I remain always in respect by treating myself and others with dignity, through respecting the intrinsically complete buddha-nature of myself and others. When I have a partner, I respect my intimate partner at all levels as an equal partner. I recognize that celibacy and non-celibacy have the same principle: to devote the body to liberation of oneself and others. Therefore, I commit my sexuality or celibacy for the realized union of body, mind and emotions, and for the integrity of self, other, community and society. I avoid sexual exploitation, manipulation, deception, discrimination, harassment, and objectification. I undermine misogyny by respecting marriage, relationships and sexuality. I undermine abuse and infidelity by being transparent and honest about my relationship status. I undermine abuse by seeking enthusiastic verbal consent in my romantic relationships. I understand that consent may not be possible in asymmetrical power relationships. I disentangle sexual relationships from asymmetrical power relationships in order to undermine the patriarchal systems that have exploited women, girls, and other vulnerable and marginalized people for centuries. I recognize that causing others to break their vows is the same as breaking vows myself and therefore I abide by the vows of others, refraining for sexual relationships with monastics or those in monogamous relationships. I respect the expression of the spectrum of genders within myself and others as it manifests according to each person’s art of being.

4. Avoiding false speech

The Tibetan phrase is: བརྫུན་དུ་སྨྲ་སྤོང་བ- brdzun du smra spong ba–

“Abandon false speech.”

I avoid taking refuge in the lie of dualism. Ever advancing toward less manipulative, self-protective, deceptive speech, I refrain from using my speech for rationalizing neurotic views and behavior. I refrain from all bigoted, sectarian, racist, sexist, judgmental, and arrogant speech that condemns others. I avoid harsh speech, gossip and useless chatter. I develop increasing capacity for deep listening and authentic communication. I train my speech and emotions in order to use speech with non-violence, empathy, sensitivity and kindness. I use kind speech to set appropriate boundaries and respect others’ boundaries in calmness and clarity. I respect confidentiality and respect the disclosures of others. I refrain from offering unsolicited advice. I recognize that silence or withholding can be a misuse of speech. I speak up to prevent others from being harmed by racism, sexism, abuse and other forms of domination.
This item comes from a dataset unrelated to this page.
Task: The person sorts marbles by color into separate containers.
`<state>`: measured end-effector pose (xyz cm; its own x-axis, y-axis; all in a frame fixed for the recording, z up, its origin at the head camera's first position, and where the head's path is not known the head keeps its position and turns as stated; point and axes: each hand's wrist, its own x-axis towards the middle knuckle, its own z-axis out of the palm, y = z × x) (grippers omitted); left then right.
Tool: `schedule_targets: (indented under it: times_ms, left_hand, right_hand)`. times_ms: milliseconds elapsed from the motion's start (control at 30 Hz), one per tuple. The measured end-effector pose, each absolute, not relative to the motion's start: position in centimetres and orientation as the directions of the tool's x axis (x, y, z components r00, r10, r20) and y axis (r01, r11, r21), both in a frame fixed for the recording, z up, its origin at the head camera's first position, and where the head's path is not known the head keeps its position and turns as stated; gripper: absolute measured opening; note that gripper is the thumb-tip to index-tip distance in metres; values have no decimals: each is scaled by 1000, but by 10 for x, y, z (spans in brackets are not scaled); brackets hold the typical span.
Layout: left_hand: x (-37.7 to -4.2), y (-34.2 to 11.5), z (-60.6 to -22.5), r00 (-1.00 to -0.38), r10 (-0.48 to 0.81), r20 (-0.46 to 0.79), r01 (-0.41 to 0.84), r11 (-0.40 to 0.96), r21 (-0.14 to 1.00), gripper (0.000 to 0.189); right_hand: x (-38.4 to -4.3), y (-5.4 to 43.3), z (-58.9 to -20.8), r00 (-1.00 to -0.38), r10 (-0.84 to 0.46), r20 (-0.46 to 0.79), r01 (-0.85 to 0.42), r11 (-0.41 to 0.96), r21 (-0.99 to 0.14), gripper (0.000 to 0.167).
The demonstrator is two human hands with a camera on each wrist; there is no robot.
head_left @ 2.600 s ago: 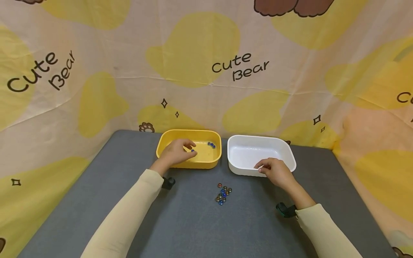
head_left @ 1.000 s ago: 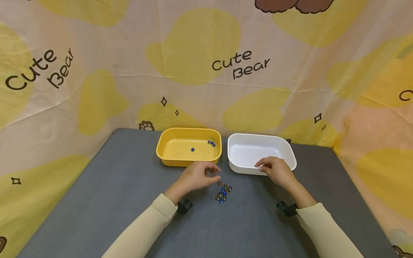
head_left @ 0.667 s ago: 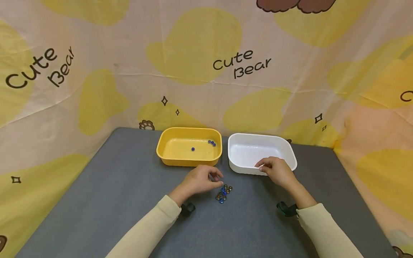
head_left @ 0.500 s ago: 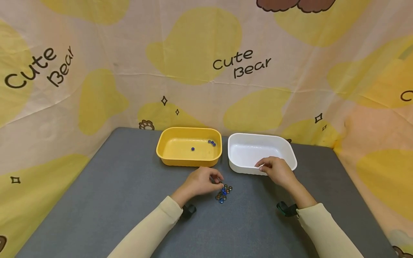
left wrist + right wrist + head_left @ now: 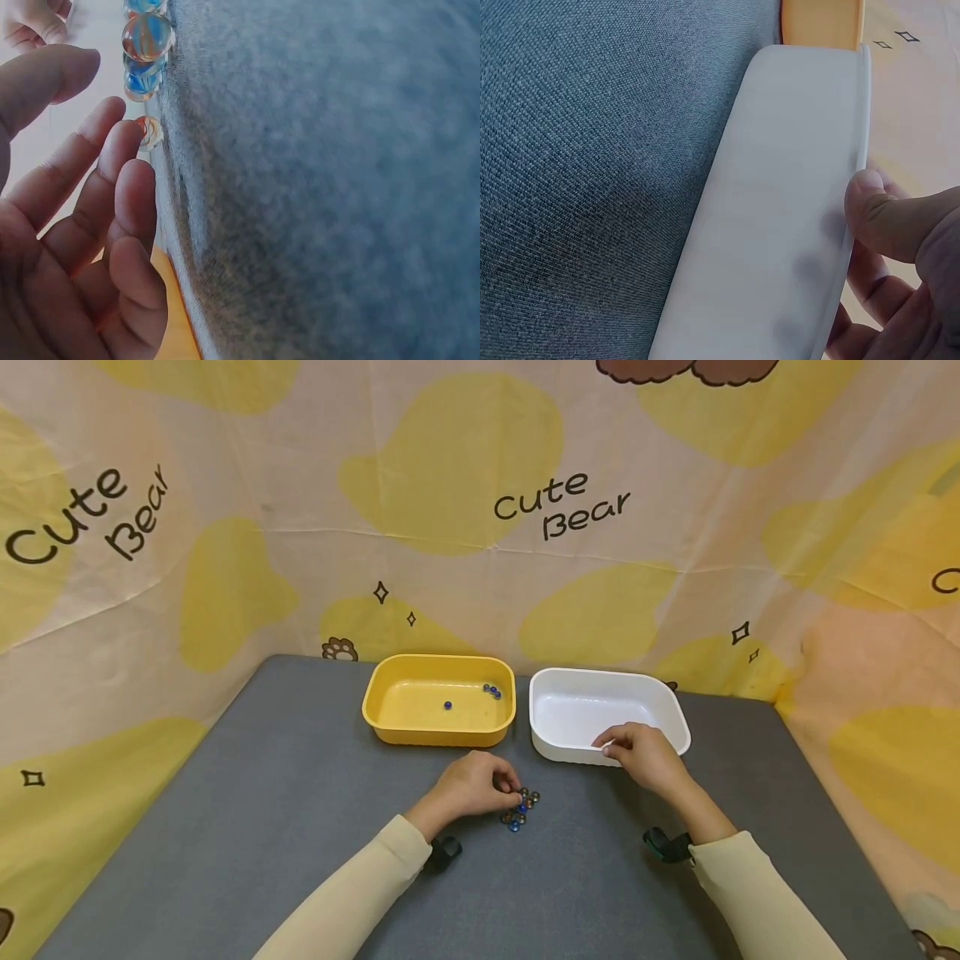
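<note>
My left hand (image 5: pixel 472 785) is low over the table beside a small cluster of glass marbles (image 5: pixel 522 808), partly covering it. In the left wrist view, a gap separates thumb and fingers, and a marble with blue and orange swirls (image 5: pixel 147 36) lies just past the fingertips. At the near rim of the white plastic tub (image 5: pixel 562 753), my right hand (image 5: pixel 641 753) pinches the edge, thumb outside and fingers inside. The right wrist view shows the fingers as shadows through the tub's wall (image 5: pixel 772 180).
A yellow plastic tub (image 5: pixel 438 737) stands left of the white one, with several blue marbles (image 5: pixel 492 691) inside. Both tubs sit near the back edge of the grey table (image 5: pixel 300 760), before a printed cloth backdrop (image 5: pixel 450 468).
My left hand has left the yellow tub, where a blue marble lies near the middle, and moved right and nearer to the marble cluster. The right hand keeps its grip.
</note>
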<state>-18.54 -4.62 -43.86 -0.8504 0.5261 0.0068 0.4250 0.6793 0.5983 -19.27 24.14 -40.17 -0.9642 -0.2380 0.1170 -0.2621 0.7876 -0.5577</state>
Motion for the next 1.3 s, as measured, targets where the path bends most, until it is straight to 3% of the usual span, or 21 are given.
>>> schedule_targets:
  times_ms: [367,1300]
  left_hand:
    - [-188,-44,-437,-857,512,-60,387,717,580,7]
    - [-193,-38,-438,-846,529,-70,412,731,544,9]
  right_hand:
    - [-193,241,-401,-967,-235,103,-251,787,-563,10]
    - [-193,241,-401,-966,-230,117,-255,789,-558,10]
5. Avoiding loss of awareness

The Tibetan phrase is: མྱོས་པར་འགྱུར་བའི་བདུང་བ་སྤོང་བ – myos par ‘gyur ba’i bdung ba spong ba – “Abandon the demented state.”

I embrace the radical sobriety of the unaltered state and I give myself over to naturally intoxicated appreciation of the phenomenal world. I avoid deliberate loss of awareness through substance use or abuse. I avoid mindless consumption of anything. I avoid spiritual delusions that put me out of touch with common sense, morality and shared experiences of conventional reality. I apply renunciation where necessary. I avoid what clouds my mind and adhere to diet, drinks and medicines which bring forth pristine presence, sanity, compassionate awareness for my body, mind, my family, my community, and my society.

 

Colophon

With these issues at heart, the text on the five precepts was composed by myself, Pema Khandro. It is based on the Five Precepts in my own experience, in teachings given to my own personal students within the unique world we find ourselves in. It is also based on the teaching of the ten actions to avoid and elements of the fourteen precepts, the Vajrayana samaya vows. Aspects of the text are original writing and other aspects are drawn from the Five Precepts texts that impacted me the most, which were from Longchenpa, the San Francisco Zen Center, Patrul Rinpoche, Ngak’chang Rinpoche and Thich Nhat Hanh. If there is anything omitted or in error in this list, I take full responsibility. I pray that teachings arise to fill in any gaps or correct any errors.